This repository removes the need for Event Upcasters (see Section 5.4, “Event Upcasting”), making data migrations potentially easier. Since the aggregates are event sourced, you keep the ability to use the given-when-then test fixtures (see Chapter 8, Testing). On the other hand, since it doesn't use the event store for reading, it doesn't allow for automated conflict resolution.

5.3. Event store implementations

Event Sourcing repositories need an event store to store and load events from aggregates. Typically, event stores are capable of storing events from multiple types of aggregates, but it is not a requirement.

Axon provides a number of implementations of event stores, all capable of storing all domain events (those raised from an Aggregate). These event stores use a Serializer to serialize and deserialize the event. By default, Axon provides an implementation of the Event Serializer that serializes events to XML: the XStreamSerializer.

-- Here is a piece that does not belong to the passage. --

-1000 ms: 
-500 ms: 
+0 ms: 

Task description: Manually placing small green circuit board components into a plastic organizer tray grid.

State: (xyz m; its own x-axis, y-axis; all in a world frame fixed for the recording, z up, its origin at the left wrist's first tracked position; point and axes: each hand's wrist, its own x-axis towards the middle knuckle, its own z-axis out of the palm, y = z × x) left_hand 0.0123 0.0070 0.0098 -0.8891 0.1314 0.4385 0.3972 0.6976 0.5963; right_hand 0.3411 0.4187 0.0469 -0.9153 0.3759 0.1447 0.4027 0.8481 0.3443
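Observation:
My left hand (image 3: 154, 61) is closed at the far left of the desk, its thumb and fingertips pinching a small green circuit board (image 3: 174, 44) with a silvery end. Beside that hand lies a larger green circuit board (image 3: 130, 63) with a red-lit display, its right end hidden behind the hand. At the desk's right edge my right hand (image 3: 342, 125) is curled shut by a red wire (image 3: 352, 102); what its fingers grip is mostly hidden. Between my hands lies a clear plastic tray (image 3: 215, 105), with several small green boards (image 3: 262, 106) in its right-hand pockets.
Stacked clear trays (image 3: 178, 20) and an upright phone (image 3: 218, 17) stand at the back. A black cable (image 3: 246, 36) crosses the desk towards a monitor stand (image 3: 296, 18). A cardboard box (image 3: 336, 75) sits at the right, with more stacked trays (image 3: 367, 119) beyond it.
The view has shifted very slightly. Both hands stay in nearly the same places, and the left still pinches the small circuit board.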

5.3.1. FileSystemEventStore

The FileSystemEventStore stores the events in a file on the file system. It provides good performance and easy configuration. The downside of this event store is that is does not provide transaction support and doesn't cluster very well. The only configuration needed is the location where the event store may store its files and the serializer to use to actually serialize and deserialize the events.

Note that the FileSystemEventStore is not aware of transactions and cannot automatically recover from crashes. Furthermore, it stores a single file for each aggregate, potentially creating too many files for the OS to handle. It is therefore not a suitable implementation for production environments.

[Tip]Out of diskspace

When using the FileSystemEventStore in a test environment (or other environment where many aggregate may be created), you may end up with an "Out of disk space" error, even if there is plenty of room on the disk. The cause is that the filesystem runs out of i-nodes (or an equivalent when not on a Unix filesystem). This typically means that a filesystem holds too many files.

To prevent this problem, make sure the output directory of the FileSystemEventStore is cleaned after each test run.

5.3.2. JpaEventStore

The JpaEventStore stores events in a JPA-compatible data source. Unlike the file system version, the JPAEventStore supports transactions. The JPA Event Store stores events in so called entries. These entries contain the serialized form of an event, as well as some fields where meta-data is stored for fast lookup of these entries. To use the JpaEventStore, you must have the JPA (javax.persistence) annotations on your classpath.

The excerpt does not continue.